Ted. That one I know. It was the dependency part I was curious about
On Feb 26, 2015 7:12 PM, "Ted Yu" <[email protected]> wrote:
> bq. whether or not rdd1 is a cached rdd
>
> RDD has getStorageLevel method which would return the RDD's current
> storage level.
>
> SparkContext has this method:
> * Return information about what RDDs are cached, if they are in mem or
> on disk, how much space
> * they take, etc.
> */
> @DeveloperApi
> def getRDDStorageInfo: Array[RDDInfo] = {
>
> Cheers
>
> On Thu, Feb 26, 2015 at 4:00 PM, Corey Nolet <[email protected]> wrote:
>
>> Zhan,
>>
>> This is exactly what I'm trying to do except, as I metnioned in my first
>> message, I am being given rdd1 and rdd2 only and I don't necessarily know
>> at that point whether or not rdd1 is a cached rdd.
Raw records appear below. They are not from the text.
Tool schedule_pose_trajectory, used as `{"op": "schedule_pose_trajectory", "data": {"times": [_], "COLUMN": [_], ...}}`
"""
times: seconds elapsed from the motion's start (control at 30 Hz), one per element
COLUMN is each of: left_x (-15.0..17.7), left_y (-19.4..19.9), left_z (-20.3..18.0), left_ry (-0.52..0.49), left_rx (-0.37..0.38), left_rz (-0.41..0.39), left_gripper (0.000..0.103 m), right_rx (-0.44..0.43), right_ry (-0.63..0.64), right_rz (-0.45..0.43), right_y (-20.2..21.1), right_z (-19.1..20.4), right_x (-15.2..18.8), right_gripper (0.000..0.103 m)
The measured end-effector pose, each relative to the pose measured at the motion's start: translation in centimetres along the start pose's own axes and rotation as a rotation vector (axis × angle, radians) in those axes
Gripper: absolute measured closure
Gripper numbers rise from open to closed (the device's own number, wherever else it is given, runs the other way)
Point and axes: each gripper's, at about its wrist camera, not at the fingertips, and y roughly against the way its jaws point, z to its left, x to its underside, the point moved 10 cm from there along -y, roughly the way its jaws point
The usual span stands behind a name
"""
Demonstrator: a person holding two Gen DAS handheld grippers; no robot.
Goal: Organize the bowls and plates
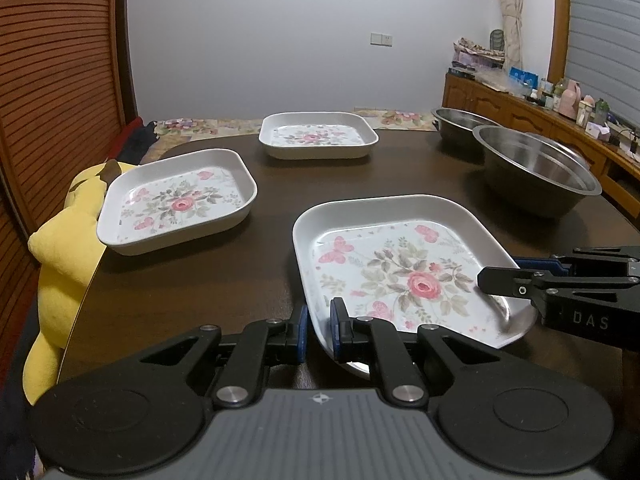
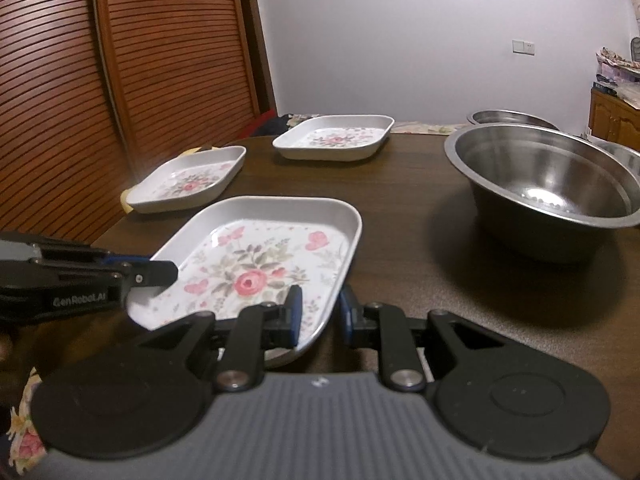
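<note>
The near plate (image 1: 404, 276) is pinched at opposite rims by the left gripper (image 1: 319, 330) and the right gripper (image 2: 319, 316), their jaws pressed onto it. Beyond it on the counter (image 1: 224, 280), two plates (image 1: 178, 200) lie unstacked; steel bowls (image 1: 536, 172) appear partly nested.

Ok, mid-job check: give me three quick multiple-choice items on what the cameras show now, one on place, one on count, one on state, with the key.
1. Where does the nearest steel bowl stand relative to the held floral plate?
A. On the plate
B. On the table, apart, on the right gripper's side
C. Under the plate

2. How many floral plates are in view?
A. Two
B. Three
C. Five

3. How is the near plate held?
A. Left gripper and right gripper each clamp its rim
B. Only the right gripper touches it
C. Neither touches it

Key: 1 B, dark table shows between bowl and plate. 2 B, one held, two farther back. 3 A, each wrist view shows the rim between that gripper's blue pads.
</note>
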Motion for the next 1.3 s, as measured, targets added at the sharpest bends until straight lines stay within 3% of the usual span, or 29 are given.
{"op": "schedule_pose_trajectory", "data": {"times": [0.2,0.43,0.73,0.9,1.3], "left_x": [-0.1,-0.2,-2.2,-3.7,-6.9], "left_y": [0.0,0.3,1.8,1.8,0.9], "left_z": [0.2,0.9,2.2,4.5,12.1], "left_ry": [0.008,0.025,0.046,0.030,0.002], "left_rx": [-0.005,-0.011,-0.011,-0.056,-0.115], "left_rz": [-0.003,-0.004,-0.065,-0.091,-0.116], "left_gripper": [0.089,0.078,0.067,0.060,0.055], "right_rx": [0.008,0.014,0.036,0.017,-0.065], "right_ry": [-0.016,-0.046,-0.030,-0.004,0.092], "right_rz": [-0.004,-0.016,-0.070,-0.111,-0.108], "right_y": [0.0,0.1,0.9,1.5,-1.8], "right_z": [-0.4,-0.9,-1.1,-0.5,4.9], "right_x": [0.0,0.0,-0.9,-3.3,-8.6], "right_gripper": [0.081,0.081,0.080,0.071,0.070]}}
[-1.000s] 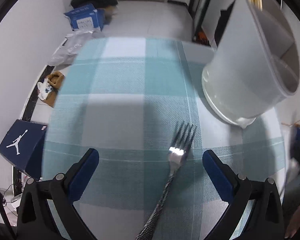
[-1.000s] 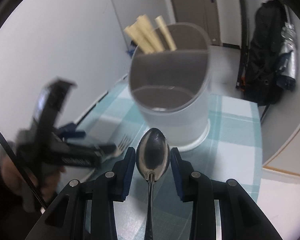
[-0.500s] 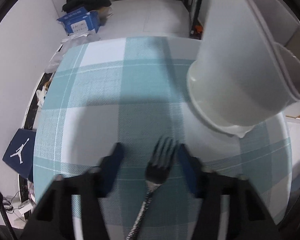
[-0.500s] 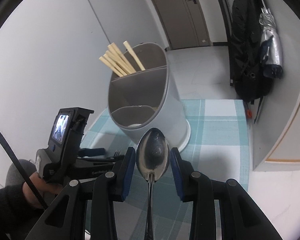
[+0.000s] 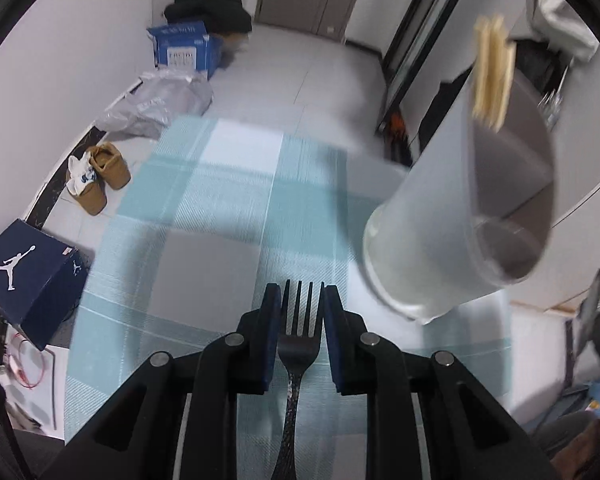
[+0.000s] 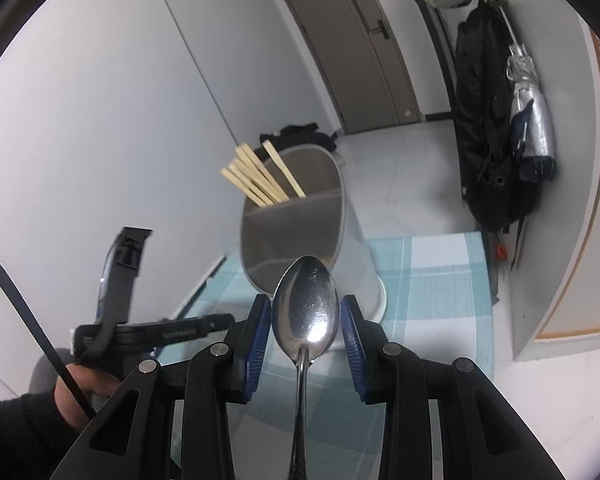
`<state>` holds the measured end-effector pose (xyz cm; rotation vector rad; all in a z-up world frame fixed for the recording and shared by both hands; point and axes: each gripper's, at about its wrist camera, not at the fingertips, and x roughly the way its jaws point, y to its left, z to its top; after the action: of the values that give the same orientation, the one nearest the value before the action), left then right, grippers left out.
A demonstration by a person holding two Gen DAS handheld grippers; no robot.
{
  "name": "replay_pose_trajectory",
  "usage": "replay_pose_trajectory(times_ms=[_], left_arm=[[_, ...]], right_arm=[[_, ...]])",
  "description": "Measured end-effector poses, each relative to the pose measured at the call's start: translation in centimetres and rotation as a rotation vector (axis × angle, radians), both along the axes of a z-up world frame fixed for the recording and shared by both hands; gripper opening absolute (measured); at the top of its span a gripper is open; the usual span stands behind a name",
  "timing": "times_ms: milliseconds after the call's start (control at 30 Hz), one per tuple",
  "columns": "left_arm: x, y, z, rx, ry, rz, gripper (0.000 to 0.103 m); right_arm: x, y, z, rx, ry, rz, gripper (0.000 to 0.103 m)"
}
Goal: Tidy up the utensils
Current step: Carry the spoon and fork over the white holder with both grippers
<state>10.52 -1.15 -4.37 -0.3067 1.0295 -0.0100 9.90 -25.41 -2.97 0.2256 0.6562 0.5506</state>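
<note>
Fork [image 5: 300, 334] is now sitting between the left tongs [image 5: 300, 322], which were wide apart a second ago and are closing onto it, beside the holder [image 5: 456, 236]. Right tongs [image 6: 306, 330] are keeping the spoon [image 6: 306, 314] clamped, so both look ready for dropping in.

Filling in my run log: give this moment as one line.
left claw: closing on steel fork | right claw: holding steel spoon | grey divided utensil holder: wooden chopsticks inside
</note>
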Motion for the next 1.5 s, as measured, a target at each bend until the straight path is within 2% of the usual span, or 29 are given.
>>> replay_pose_trajectory(times_ms=[200, 267, 700, 867, 1133, 1267, 1500], left_arm=[[-1.1, -0.1, 2.3, -0.070, -0.068, -0.015, 0.017], [-1.2, -0.2, 2.8, -0.067, -0.089, -0.023, 0.017], [-2.3, -0.2, 4.5, -0.047, -0.116, -0.097, 0.017], [-2.5, -0.8, 4.9, -0.028, -0.111, -0.133, 0.017], [-2.0, -1.0, 5.6, -0.035, -0.094, -0.180, 0.016], [-1.9, -0.8, 7.0, -0.079, -0.114, -0.190, 0.016], [-0.8, 0.0, 12.3, -0.187, -0.210, -0.196, 0.016]], right_arm=[[-2.3, 0.5, 2.1, 0.031, -0.115, -0.014, 0.034], [-2.9, 0.8, 2.5, 0.026, -0.134, -0.013, 0.034], [-3.7, 1.8, 3.6, -0.001, -0.180, 0.010, 0.034], [-3.6, 1.9, 4.5, -0.021, -0.216, -0.015, 0.034], [-2.7, 1.4, 5.1, -0.018, -0.215, -0.051, 0.034], [-2.0, 1.2, 5.9, -0.009, -0.224, -0.069, 0.034], [0.1, 1.4, 8.8, -0.017, -0.304, -0.080, 0.034]])
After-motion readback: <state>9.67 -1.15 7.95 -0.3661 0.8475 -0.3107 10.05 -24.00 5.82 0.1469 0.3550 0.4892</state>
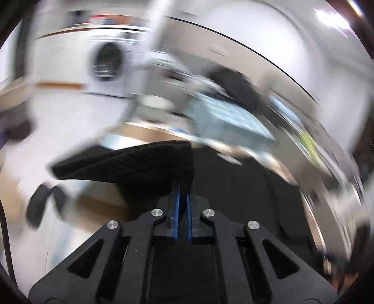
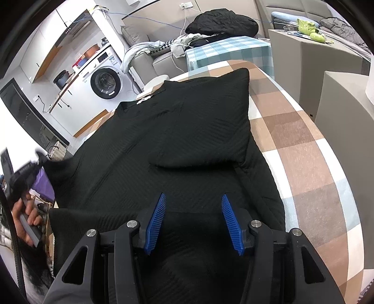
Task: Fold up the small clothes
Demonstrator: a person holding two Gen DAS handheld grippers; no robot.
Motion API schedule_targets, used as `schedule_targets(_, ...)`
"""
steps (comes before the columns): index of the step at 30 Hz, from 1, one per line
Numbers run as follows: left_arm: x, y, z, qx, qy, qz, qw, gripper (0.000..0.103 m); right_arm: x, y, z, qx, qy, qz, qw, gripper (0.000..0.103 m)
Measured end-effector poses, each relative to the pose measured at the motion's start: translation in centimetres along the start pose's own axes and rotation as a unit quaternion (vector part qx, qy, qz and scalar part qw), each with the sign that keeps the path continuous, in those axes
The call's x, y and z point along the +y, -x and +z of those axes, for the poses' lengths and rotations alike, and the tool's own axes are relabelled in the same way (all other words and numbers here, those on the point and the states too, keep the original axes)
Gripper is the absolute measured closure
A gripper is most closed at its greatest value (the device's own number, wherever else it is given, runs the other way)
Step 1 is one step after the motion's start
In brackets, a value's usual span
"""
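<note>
A black ribbed top (image 2: 177, 140) lies spread on the checked table cover (image 2: 303, 145), its right sleeve folded in over the body. My right gripper (image 2: 193, 198) is open and empty, low over the near hem. My left gripper (image 1: 183, 184) is shut on a fold of the same black top (image 1: 131, 163), held up off the table; that view is blurred by motion. In the right wrist view the left gripper (image 2: 35, 163) shows at the far left edge, holding the left sleeve end, with the person's hand below it.
A washing machine (image 2: 105, 81) and counter stand at the back left. A grey sofa (image 2: 163, 58) with clothes, a black jacket (image 2: 222, 21) and a blue checked cloth (image 2: 231, 51) lie beyond the table. Grey cabinets (image 2: 327, 60) stand at the right.
</note>
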State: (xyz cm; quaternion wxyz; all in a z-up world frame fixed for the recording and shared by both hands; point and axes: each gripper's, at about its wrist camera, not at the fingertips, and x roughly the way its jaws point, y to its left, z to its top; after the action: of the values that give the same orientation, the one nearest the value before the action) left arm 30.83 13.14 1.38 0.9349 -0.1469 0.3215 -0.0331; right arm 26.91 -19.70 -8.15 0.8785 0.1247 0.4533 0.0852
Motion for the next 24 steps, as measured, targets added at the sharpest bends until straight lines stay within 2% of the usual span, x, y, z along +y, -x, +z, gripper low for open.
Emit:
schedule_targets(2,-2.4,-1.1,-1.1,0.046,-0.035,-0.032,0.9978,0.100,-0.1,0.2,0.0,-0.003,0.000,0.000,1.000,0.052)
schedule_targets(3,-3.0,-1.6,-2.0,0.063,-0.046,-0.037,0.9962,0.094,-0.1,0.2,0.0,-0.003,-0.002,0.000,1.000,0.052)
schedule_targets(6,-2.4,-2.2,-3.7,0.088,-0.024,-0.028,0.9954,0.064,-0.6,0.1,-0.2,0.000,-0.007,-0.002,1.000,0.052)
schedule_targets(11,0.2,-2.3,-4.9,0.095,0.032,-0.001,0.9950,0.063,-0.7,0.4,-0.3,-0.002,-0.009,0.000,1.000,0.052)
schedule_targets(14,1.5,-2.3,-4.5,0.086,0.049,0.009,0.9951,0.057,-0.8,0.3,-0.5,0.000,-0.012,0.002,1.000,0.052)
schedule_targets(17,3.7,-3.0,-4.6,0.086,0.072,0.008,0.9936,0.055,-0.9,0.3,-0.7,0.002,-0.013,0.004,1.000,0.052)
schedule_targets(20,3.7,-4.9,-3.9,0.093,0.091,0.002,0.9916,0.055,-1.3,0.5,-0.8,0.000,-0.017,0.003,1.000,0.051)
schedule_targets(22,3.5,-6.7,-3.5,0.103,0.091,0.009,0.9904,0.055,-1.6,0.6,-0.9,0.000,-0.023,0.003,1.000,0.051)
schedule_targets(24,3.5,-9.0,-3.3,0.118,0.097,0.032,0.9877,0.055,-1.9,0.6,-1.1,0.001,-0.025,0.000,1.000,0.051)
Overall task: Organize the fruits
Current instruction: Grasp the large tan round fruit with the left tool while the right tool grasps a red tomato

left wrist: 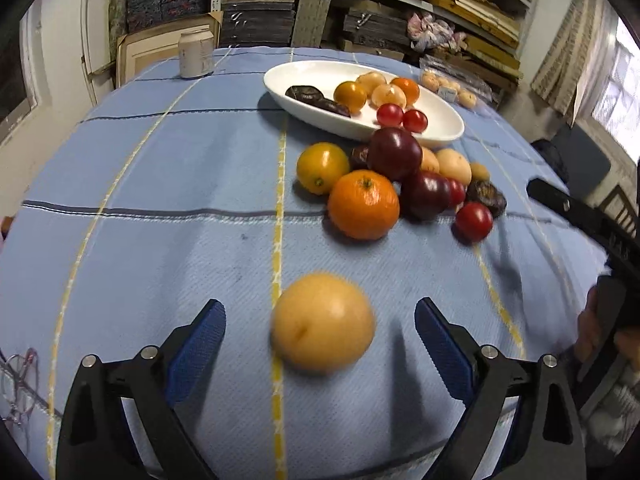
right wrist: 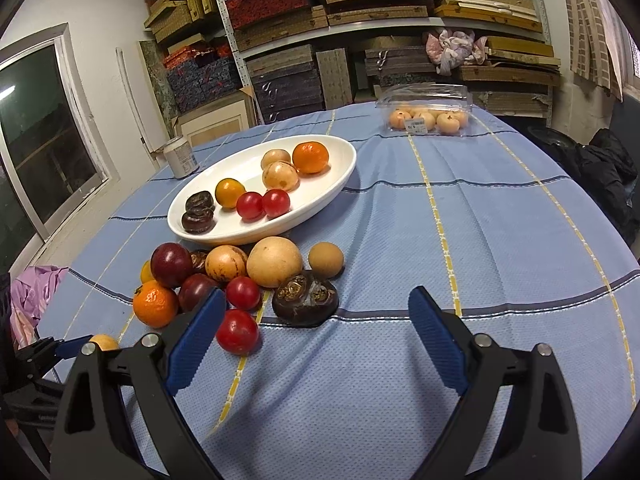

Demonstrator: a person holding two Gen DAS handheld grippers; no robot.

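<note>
One round, smooth yellow fruit [left wrist: 323,322] between open jaws

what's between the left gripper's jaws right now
A single pale yellow-orange round fruit, blurred in the left wrist view, sits on the blue tablecloth between the open jaws of the left gripper. Neither blue pad visibly touches it.

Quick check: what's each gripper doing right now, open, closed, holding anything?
Left gripper: open, pale fruit between its fingers, not gripped.
Right gripper: open, empty.
</note>
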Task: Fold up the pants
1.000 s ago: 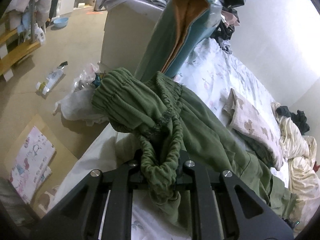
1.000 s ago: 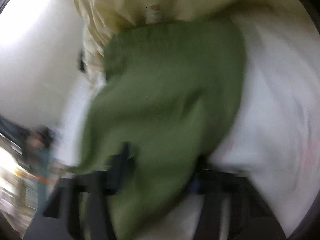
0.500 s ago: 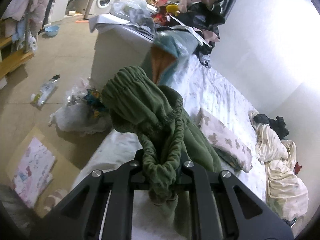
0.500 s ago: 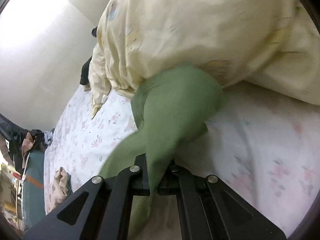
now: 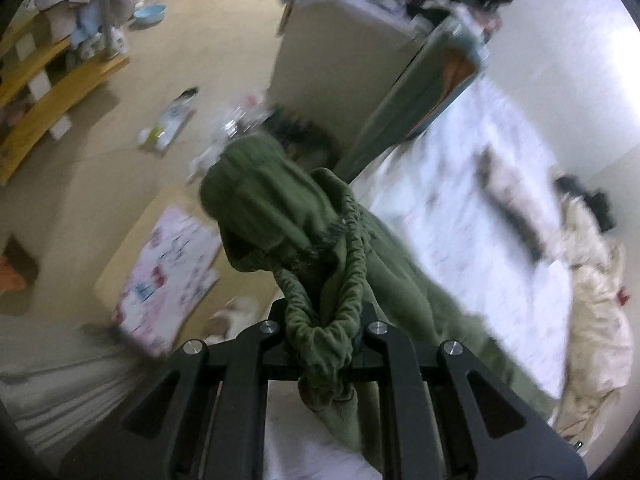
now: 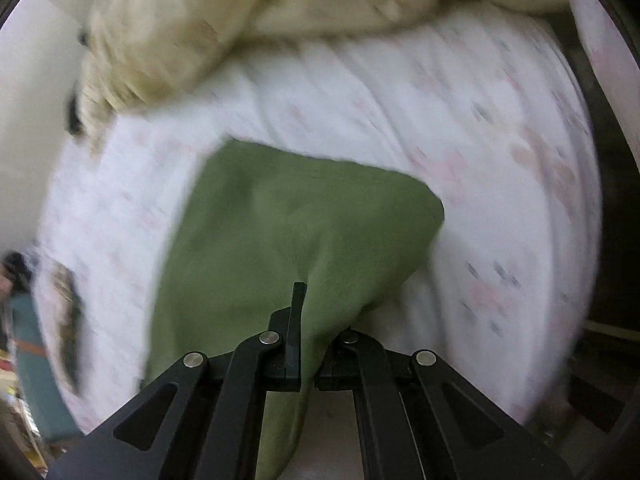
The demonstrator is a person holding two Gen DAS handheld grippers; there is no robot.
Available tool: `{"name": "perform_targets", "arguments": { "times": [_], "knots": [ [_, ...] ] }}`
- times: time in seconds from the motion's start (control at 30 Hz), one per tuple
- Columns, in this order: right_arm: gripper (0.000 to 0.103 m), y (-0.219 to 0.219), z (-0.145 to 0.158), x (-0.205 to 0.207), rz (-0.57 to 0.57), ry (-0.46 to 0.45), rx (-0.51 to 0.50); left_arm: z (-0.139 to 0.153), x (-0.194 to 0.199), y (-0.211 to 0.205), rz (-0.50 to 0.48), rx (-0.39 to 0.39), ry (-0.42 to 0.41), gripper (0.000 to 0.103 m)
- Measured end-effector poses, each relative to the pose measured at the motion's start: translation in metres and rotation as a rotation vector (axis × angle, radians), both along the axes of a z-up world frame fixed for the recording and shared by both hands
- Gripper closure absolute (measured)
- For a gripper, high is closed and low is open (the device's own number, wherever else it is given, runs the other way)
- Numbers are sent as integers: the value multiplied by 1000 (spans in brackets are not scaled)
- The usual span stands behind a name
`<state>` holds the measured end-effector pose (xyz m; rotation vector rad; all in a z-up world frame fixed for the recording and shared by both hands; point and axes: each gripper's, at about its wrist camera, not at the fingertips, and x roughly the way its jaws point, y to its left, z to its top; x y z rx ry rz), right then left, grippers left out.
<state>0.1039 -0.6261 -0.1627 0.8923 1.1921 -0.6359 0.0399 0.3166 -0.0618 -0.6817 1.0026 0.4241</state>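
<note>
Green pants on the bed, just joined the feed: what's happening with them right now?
A person holds the green pants with both grippers. The left gripper is clamped on the bunched elastic waistband, lifted above the floral bedsheet. The right gripper pinches the leg end, which spreads over the sheet near a cream blanket. No fold is made yet.

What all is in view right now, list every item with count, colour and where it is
pants: one, olive green, stretched over the bed between both tools
bed sheet: one, white with pink floral print, under the pants
blanket: one, cream, bunched at the far end of the bed
basin: one, light blue, on the floor far left
wooden rack: one, tan, left edge of the floor
left tool: black, shut on the elastic waistband
right tool: black, shut on a leg end
</note>
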Motion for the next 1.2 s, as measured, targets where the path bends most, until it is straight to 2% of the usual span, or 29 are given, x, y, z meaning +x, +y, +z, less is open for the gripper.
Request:
{"name": "perform_targets", "arguments": {
  "times": [0.07, 0.1, 0.13, 0.17, 0.23, 0.27, 0.3, 0.33, 0.37, 0.43, 0.5, 0.57, 0.63, 0.7, 0.73, 0.77, 0.83, 0.9, 0.97, 1.07, 1.13, 1.2],
  "knots": [
    [97, -7, -21, -1, -18, 91, 32, -14, 5, -1, -10, 20, 54, 93],
    [95, -9, -21, -3, -38, 103, 19, -16, 8, -1, -15, 23, 69, 93],
    [87, -10, -18, -6, -62, 120, -21, -15, 8, -1, -13, 21, 64, 93],
    [71, -9, -11, -7, -71, 146, -80, -11, 7, -4, -13, 26, 51, 93],
    [47, -3, 5, -4, -66, 211, -231, -6, 6, -12, -30, 62, 36, 92],
    [47, 1, 21, -1, -50, 201, -327, -3, 5, -16, -39, 80, 32, 92],
    [47, 5, 30, 0, -37, 172, -363, -2, 6, -19, -43, 90, 30, 92],
    [47, 11, 44, 2, -11, 98, -389, -1, 5, -20, -43, 93, 28, 92],
    [47, 24, 60, 5, 47, -44, -367, 0, 5, -20, -40, 95, 27, 92],
    [48, 51, 76, 11, 173, -191, -334, 2, 8, -21, -36, 100, 33, 92],
    [47, 105, 95, 23, 371, -300, -362, 2, 9, -23, -27, 101, 40, 92],
    [47, 158, 102, 36, 534, -377, -301, 3, 10, -24, -23, 102, 39, 92],
    [47, 232, 98, 51, 736, -439, -99, 5, 12, -29, -37, 119, 39, 92],
    [49, 302, 92, 57, 883, -458, 40, 7, 14, -35, -63, 146, 41, 91],
    [51, 347, 87, 56, 969, -458, 100, 7, 14, -38, -79, 158, 40, 91],
    [61, 388, 81, 53, 1041, -458, 153, 8, 15, -39, -87, 163, 39, 91],
    [74, 460, 66, 47, 1154, -427, 258, 9, 17, -43, -110, 163, 35, 91],
    [81, 519, 47, 39, 1227, -380, 319, 10, 19, -46, -136, 153, 26, 91],
    [83, 568, 25, 36, 1284, -328, 389, 12, 21, -52, -172, 154, 14, 91],
    [83, 620, -18, 19, 1389, -206, 577, 15, 26, -71, -248, 211, 17, 91],
    [88, 636, -34, 12, 1449, -164, 416, 10, 30, -87, -317, 197, 28, 91],
    [92, 637, -45, 14, 1433, -129, 384, 4, 31, -102, -354, 199, 39, 91]
  ]
}}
Further, I don't know at
>> that point whether or not rdd2 depends on rdd1.
>>
>> On Thu, Feb 26, 2015 at 6:54 PM, Zhan Zhang <[email protected]>
>> wrote:
>>
>>> In this case, it is slow to wait for rdd1.saveAsHasoopFile(...) to
>>> finish probably due to writing to hdfs. a walk around for this particular
>>> case may be as follows.
>>>
>>> val rdd1 = ......cache()
>>>
>>> val rdd2 = rdd1.map().....()
>>> rdd1.count
>>> future { rdd1.saveAsHasoopFile(...) }
>>> future { rdd2.saveAsHadoopFile(…)]
>>>
>>> In this way, rdd1 will be calculated once, and two saveAsHadoopFile
>>> will happen concurrently.
>>>
>>> Thanks.
>>>
>>> Zhan Zhang
>>>
>>>
>>>
>>> On Feb 26, 2015, at 3:28 PM, Corey Nolet <[email protected]> wrote:
>>>
>>> > What confused me is the statement of *"The final result is that
>>> rdd1 is calculated twice.” *Is it the expected behavior?
>>>
>>> To be perfectly honest, performing an action on a cached RDD in two
>>> different threads and having them (at the partition level) block until the
>>> parent are cached would be the behavior and myself and all my coworkers
>>> expected.
>>>
>>> On Thu, Feb 26, 2015 at 6:26 PM, Corey Nolet <[email protected]> wrote:
>>>
>>>> I should probably mention that my example case is much over
>>>> simplified- Let's say I've got a tree, a fairly complex one where I begin a
>>>> series of jobs at the root which calculates a bunch of really really
>>>> complex joins and as I move down the tree, I'm creating reports from the
>>>> data that's already been joined (i've implemented logic to determine when
>>>> cached items can be cleaned up, e.g. the last report has been done in a
>>>> subtree).
>>>>
>>>> My issue is that the 'actions' on the rdds are currently being
>>>> implemented in a single thread- even if I'm waiting on a cache to complete
>>>> fully before I run the "children" jobs, I'm still in a better placed than I
>>>> was because I'm able to run those jobs concurrently- right now this is not
>>>> the case.
>>>>
>>>> > What you want is for a request for partition X to wait if partition X
>>>> is already being calculated in a persisted RDD.
>>>>
>>>> I totally agree and if I could get it so that it's waiting at the
>>>> granularity of the partition, I'd be in a much much better place. I feel
>>>> like I'm going down a rabbit hole and working against the Spark API.
>>>>
>>>>
>>>> On Thu, Feb 26, 2015 at 6:03 PM, Sean Owen <[email protected]> wrote:
>>>>
>>>>> To distill this a bit further, I don't think you actually want rdd2 to
>>>>> wait on rdd1 in this case. What you want is for a request for
>>>>> partition X to wait if partition X is already being calculated in a
>>>>> persisted RDD. Otherwise the first partition of rdd2 waits on the
>>>>> final partition of rdd1 even when the rest is ready.
>>>>>
>>>>> That is probably usually a good idea in almost all cases. That much, I
>>>>> don't know how hard it is to implement. But I speculate that it's
>>>>> easier to deal with it at that level than as a function of the
>>>>> dependency graph.
>>>>>
>>>>> On Thu, Feb 26, 2015 at 10:49 PM, Corey Nolet <[email protected]>
>>>>> wrote:
>>>>> > I'm trying to do the scheduling myself now- to determine that rdd2
>>>>> depends
>>>>> > on rdd1 and rdd1 is a persistent RDD (storage level != None) so that
>>>>> I can
>>>>> > do the no-op on rdd1 before I run rdd2. I would much rather the DAG
>>>>> figure
>>>>> > this out so I don't need to think about all this.
>>>>>
>>>>
>>>>
>>>
>>>
>>
>